A systematic review and meta-synthesis: evaluating the effectiveness of nurse, midwife/allied health professional consultants
Article first published online: 18 SEP 2007
Journal of Clinical Nursing
Volume 16, Issue 10, pages 1792–1808, October 2007
How to Cite
Humphreys, A., Johnson, S., Richardson, J., Stenhouse, E. and Watkins, M. (2007), A systematic review and meta-synthesis: evaluating the effectiveness of nurse, midwife/allied health professional consultants. Journal of Clinical Nursing, 16: 1792–1808. doi: 10.1111/j.1365-2702.2007.01757.x
- Issue published online: 18 SEP 2007
- Article first published online: 18 SEP 2007
- Submitted for publication: 16 December 2005 Accepted for publication: 24 April 2006
- consultant role;
- expert practice;
- systematic review
Aim. This paper presents the findings of a systematic review and meta-synthesis, which was undertaken to identify and assess studies that evaluated the nurse/midwife/allied health professional consultant role.
Background. As part of the modernization agenda in the National Health Service the United Kingdom government proposed ‘Consultant’ posts for nurses/midwives and allied health professionals as an opportunity for experienced practitioners to extend their roles. Four key functions were identified as being significant to this role development: expert practice, leadership, education and research. Explicit within the proposal was a requirement of these new roles to be evaluated.
Method. Inclusion criteria focussed on studies where an aspect of the role had been evaluated or where the consultant carried out the research. A total of 1931 citations was filtered to reveal 107 studies that possibly met the inclusion criteria. Of these 107, 14 studies were critically appraised and subjected to thematic analysis. Study methodology varied but of the 14 studies, 10 involved some form of measurement. The others adopted a literature review or descriptive approach.

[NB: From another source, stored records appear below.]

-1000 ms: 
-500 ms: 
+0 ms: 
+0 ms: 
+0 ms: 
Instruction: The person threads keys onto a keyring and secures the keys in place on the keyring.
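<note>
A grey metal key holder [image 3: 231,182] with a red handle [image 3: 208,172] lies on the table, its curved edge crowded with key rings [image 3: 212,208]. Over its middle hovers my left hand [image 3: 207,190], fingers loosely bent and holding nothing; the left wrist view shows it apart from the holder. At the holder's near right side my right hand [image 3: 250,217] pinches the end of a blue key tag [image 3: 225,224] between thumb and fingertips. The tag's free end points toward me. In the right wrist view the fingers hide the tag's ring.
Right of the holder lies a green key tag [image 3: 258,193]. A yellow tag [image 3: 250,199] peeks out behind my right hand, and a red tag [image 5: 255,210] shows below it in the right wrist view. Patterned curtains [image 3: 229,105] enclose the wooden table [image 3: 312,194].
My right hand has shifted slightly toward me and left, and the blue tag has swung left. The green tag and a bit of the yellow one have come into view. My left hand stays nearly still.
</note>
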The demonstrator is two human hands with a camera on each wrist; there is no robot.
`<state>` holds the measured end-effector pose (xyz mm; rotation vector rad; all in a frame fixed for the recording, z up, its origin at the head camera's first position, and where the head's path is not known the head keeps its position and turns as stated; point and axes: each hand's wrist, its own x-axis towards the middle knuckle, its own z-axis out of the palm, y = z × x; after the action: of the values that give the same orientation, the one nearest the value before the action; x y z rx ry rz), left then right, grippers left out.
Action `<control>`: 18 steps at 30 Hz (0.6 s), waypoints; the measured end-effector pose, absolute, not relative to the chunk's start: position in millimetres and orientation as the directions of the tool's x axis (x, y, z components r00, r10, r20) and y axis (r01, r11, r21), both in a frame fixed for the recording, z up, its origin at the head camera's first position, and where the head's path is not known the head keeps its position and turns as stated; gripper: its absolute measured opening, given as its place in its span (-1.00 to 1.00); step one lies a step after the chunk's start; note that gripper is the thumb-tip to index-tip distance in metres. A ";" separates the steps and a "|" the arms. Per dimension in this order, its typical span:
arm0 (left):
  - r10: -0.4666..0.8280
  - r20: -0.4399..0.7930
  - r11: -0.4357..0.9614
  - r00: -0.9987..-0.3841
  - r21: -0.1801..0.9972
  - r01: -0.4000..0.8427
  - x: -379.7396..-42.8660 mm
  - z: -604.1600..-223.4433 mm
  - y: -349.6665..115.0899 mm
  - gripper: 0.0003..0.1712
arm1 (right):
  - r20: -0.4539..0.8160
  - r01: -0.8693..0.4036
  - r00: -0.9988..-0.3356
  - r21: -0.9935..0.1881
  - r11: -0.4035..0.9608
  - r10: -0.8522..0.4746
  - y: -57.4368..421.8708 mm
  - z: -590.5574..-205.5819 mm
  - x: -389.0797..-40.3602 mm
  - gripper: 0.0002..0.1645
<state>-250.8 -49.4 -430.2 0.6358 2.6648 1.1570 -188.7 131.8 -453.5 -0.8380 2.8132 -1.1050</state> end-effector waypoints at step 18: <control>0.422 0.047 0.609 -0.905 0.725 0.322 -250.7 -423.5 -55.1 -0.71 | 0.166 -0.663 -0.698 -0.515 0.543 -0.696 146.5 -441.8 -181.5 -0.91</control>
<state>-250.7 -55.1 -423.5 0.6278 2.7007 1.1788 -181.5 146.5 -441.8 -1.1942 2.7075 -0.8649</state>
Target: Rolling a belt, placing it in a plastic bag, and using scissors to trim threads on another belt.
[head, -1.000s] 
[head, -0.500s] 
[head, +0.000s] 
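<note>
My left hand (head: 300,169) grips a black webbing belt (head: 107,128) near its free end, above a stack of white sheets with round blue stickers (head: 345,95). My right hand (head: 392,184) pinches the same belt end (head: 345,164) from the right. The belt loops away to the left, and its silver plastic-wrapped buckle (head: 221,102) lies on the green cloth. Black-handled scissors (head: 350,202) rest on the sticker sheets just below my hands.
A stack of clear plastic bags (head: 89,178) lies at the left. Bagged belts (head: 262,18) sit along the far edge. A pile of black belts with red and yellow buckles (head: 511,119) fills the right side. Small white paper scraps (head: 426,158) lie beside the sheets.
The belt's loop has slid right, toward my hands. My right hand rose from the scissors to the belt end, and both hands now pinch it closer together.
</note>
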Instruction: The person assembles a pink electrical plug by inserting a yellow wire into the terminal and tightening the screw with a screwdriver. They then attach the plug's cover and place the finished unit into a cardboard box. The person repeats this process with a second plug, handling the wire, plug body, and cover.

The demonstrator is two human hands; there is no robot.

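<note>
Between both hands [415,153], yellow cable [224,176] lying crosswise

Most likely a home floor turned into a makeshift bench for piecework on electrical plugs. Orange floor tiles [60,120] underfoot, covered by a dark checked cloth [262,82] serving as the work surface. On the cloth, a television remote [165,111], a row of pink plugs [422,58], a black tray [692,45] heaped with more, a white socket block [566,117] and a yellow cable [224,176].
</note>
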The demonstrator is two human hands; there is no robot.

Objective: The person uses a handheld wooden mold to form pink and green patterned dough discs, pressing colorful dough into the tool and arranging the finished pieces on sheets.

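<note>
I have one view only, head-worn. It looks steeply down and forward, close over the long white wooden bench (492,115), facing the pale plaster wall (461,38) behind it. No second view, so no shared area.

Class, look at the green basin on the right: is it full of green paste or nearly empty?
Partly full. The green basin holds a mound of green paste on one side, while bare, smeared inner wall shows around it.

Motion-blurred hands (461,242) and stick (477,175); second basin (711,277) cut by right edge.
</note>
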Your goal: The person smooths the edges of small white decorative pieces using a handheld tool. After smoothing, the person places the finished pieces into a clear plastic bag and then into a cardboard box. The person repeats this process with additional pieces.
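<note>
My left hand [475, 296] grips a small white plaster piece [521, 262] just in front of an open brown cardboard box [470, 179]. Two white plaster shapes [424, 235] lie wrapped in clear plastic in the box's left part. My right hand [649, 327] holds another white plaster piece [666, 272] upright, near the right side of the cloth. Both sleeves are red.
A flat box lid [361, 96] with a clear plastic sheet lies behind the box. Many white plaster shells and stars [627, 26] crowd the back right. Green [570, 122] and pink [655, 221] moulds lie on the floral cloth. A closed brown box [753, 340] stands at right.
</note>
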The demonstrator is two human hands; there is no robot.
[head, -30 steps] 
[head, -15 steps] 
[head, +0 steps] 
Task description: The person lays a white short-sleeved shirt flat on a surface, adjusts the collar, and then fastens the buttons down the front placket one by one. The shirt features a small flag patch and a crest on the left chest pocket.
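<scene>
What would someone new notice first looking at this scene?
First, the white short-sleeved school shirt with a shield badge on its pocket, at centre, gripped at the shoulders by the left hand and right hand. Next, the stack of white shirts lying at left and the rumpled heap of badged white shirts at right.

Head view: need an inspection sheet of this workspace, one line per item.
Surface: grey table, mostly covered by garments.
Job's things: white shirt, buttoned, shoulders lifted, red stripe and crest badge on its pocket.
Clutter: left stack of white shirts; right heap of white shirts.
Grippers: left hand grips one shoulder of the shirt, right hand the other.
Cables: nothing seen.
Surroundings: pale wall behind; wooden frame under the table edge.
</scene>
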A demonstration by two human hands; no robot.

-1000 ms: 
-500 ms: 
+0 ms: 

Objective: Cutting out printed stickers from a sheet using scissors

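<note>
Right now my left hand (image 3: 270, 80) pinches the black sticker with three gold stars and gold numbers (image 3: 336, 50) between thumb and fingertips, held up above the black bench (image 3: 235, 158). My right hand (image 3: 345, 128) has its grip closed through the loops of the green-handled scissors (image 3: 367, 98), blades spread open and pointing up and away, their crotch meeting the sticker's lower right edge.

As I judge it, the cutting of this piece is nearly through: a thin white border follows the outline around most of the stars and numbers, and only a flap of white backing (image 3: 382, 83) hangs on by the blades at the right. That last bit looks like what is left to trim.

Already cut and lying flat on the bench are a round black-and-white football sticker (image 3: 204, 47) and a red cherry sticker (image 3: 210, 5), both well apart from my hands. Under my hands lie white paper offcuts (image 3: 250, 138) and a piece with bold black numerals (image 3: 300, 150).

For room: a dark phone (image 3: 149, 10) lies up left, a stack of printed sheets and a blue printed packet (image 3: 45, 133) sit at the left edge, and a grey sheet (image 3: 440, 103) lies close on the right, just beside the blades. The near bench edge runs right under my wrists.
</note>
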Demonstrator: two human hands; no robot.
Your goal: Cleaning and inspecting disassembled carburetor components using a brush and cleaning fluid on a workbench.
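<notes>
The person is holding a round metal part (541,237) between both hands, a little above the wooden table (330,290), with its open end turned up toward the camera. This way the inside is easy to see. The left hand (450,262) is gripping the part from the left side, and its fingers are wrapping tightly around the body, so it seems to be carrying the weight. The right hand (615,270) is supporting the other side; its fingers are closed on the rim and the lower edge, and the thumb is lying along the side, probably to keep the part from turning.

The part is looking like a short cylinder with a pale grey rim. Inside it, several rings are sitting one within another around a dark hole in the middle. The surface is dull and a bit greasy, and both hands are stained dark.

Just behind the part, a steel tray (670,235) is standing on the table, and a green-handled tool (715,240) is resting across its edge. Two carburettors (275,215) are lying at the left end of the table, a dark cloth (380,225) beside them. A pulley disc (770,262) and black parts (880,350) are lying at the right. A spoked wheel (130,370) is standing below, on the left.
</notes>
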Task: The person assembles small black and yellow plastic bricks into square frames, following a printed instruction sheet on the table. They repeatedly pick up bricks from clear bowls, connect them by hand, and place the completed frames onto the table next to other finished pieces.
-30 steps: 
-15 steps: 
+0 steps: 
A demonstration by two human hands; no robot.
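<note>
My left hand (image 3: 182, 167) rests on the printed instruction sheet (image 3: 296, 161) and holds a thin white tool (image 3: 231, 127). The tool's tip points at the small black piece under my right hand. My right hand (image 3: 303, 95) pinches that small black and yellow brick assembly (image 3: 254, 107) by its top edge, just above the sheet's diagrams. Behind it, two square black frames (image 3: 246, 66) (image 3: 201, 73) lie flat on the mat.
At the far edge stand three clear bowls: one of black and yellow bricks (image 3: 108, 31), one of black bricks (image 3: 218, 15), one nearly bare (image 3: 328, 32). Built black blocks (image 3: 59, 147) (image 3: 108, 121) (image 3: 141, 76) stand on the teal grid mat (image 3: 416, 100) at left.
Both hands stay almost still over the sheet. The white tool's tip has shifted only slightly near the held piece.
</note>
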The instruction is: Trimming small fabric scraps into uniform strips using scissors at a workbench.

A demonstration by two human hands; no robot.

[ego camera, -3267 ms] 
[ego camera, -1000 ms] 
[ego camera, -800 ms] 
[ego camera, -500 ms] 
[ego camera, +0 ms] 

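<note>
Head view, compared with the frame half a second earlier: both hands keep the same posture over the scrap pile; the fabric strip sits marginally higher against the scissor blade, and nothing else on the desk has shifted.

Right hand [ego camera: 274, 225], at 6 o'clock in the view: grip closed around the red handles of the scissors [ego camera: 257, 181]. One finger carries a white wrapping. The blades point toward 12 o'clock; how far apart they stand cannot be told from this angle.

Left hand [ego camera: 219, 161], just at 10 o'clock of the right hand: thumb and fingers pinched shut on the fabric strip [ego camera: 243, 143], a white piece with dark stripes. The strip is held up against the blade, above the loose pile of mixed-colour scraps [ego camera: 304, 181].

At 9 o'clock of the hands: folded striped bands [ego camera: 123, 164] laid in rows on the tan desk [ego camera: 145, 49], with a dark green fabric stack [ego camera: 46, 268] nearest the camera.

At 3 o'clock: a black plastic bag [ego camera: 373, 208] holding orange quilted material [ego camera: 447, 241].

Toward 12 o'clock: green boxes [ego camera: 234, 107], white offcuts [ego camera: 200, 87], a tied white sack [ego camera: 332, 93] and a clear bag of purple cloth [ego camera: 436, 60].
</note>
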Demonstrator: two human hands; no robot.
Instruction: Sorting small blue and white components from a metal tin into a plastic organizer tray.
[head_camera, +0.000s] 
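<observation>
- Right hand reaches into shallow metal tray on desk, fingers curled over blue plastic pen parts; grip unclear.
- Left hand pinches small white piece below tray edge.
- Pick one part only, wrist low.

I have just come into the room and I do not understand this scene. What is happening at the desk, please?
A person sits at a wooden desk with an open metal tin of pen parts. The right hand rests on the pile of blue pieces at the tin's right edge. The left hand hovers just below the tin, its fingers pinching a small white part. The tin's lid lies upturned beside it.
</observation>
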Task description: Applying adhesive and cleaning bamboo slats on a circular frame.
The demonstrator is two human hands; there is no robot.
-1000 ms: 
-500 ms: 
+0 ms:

Conclusions. The extent to which consultants were involved in all aspects of the ‘four pillars’ was assessed in only a small number of studies. However, a number of studies implicitly implied active engagement in expert practice and leadership by focussing on specific service developments.
Relevance to clinical practice. To date, a number of studies evaluating service developments, education, expert practice and leadership have been carried out. However although a number of studies have assessed perceived impact of the consultant role, no measure of actual benefit has been published to date. Studies that evaluate the cost benefit/outcomes of these roles in relation to both activity and quality of service are required.